On November 17, 2017, the entire catalogue of about 1600 albums arrived on Amazon, Spotify, iTunes, Tidal, Deezer and Quobuz and other streaming platforms. The label had been one of the last holdouts of the digital age, Eicher, rightly in the view of many, insisting in the integrity of the album, fearing that his carefully produced albums as-things-in-themselves would be reduced to selected highlights. In the end pragmatism won out, the label finally acknowledging that for younger people, Digital Natives, music did not exist at all unless it existed on a streaming platform. In a statement announcing the move, ECM said that “although ECM’s preferred mediums remain the CD and LP, the first priority is that the music should be heard. The physical catalogue and the original authorship are the crucial references for us: the complete ECM album with its artistic signature, best-possible sound quality, sequence and dramaturgy intact, telling its story from beginning to end”. The exponential rise in vinyl album sales in recent years suggest many music lovers shared these sentiments.
In 2019, ECM celebrated the fiftieth anniversary of the release of Mal Waldron’s Free At Last, the first album in the ECM catalogue, numbered ECM 1001. To mark the occasion, the label re-released the album as an “Extended Edition”, with an additional album’s worth of material plus a luxury brochure.
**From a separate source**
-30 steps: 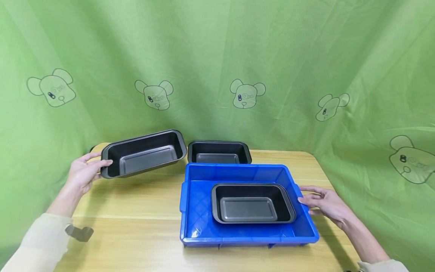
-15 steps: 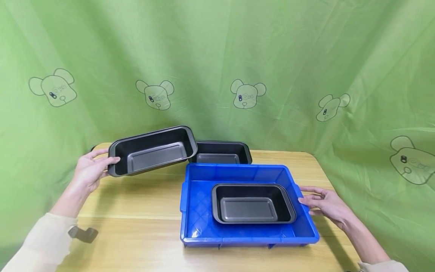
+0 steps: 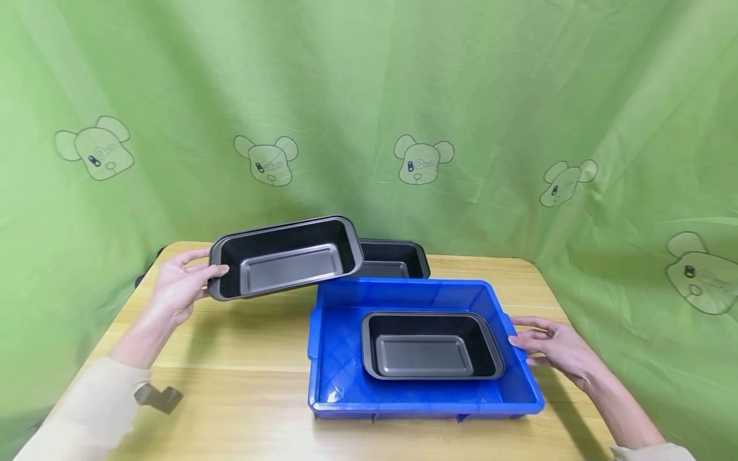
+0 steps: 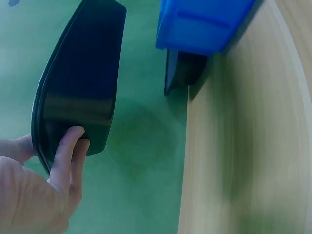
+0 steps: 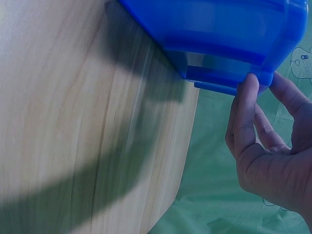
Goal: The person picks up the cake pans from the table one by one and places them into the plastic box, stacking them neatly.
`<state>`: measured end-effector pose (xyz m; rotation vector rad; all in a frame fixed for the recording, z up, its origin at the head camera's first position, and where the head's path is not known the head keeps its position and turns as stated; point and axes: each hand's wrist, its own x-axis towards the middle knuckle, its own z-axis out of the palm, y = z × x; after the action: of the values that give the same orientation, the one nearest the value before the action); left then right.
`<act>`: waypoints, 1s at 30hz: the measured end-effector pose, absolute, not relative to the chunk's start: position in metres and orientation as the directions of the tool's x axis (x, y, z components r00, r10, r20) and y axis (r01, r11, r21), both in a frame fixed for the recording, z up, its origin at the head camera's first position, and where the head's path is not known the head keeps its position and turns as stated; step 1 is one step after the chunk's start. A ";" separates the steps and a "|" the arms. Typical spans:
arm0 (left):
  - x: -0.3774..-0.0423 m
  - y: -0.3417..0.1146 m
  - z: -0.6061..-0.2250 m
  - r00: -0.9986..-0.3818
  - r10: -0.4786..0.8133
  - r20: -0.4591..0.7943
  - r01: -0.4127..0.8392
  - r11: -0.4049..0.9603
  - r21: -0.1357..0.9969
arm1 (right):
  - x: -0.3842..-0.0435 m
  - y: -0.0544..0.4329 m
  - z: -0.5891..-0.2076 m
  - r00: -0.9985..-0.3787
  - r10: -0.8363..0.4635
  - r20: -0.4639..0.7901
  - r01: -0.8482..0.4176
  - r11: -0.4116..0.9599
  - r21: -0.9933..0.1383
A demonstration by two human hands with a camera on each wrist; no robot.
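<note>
My left hand [image 3: 180,288] pinches the left end of a dark loaf pan [image 3: 291,266], thumb inside and fingers underneath. This pan is held up off the table, tilted with its right end higher; its underside [image 4: 80,78] faces the left wrist view. Its right end overlaps the back left corner of a blue plastic bin [image 3: 340,406] and partly hides a second loaf pan [image 3: 392,259] behind the bin. Inside the bin lies a third loaf pan [image 3: 423,355], toward the right. At the bin's right side, my right hand [image 3: 556,349] grips the rim, thumb over it, fingers outside [image 5: 246,114].
The bin stands on a light wooden table [image 3: 242,397] with rounded corners. A green curtain [image 3: 346,96] with printed bear heads hangs close behind the table and along both sides.
My left hand has carried its loaf pan to the right, over more of the pan behind the bin. My right hand stays at the bin's rim, and the bin has hardly shifted.
</note>
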<state>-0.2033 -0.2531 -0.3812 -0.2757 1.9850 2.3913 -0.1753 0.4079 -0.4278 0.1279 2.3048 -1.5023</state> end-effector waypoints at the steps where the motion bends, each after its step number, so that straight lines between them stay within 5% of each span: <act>1: -0.204 -0.250 -0.380 -0.985 -0.092 -0.147 -0.129 -0.185 0.974 | -0.175 0.408 -0.428 -0.922 -0.134 -0.365 0.279 0.425 -0.861; 30: -0.198 -0.141 -0.390 -0.974 -0.093 -0.206 -0.191 -0.145 0.971 | -0.175 0.409 -0.427 -0.926 -0.143 -0.348 0.258 0.430 -0.865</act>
<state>-0.1983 -0.1407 -0.3904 -0.3348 2.0095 2.3047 -0.1753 0.4088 -0.4271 0.0982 2.3186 -1.4982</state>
Sadly, concerts planned to celebrate ECM’s 50th year during 2020 were hit by Covid — but the releases kept coming, as ever opening doors to new musical experiences. “It is clear ECM is a European company,” says Eicher. “My cultural experience is where I’m coming from, it’s my approach to music. Saint Bernard of Clairvaux once said, ‘You wish to see, listen; hearing is a step towards vision.’ That dialectic is something we have used as a leitmotiv in our catalogue. For me it says everything.”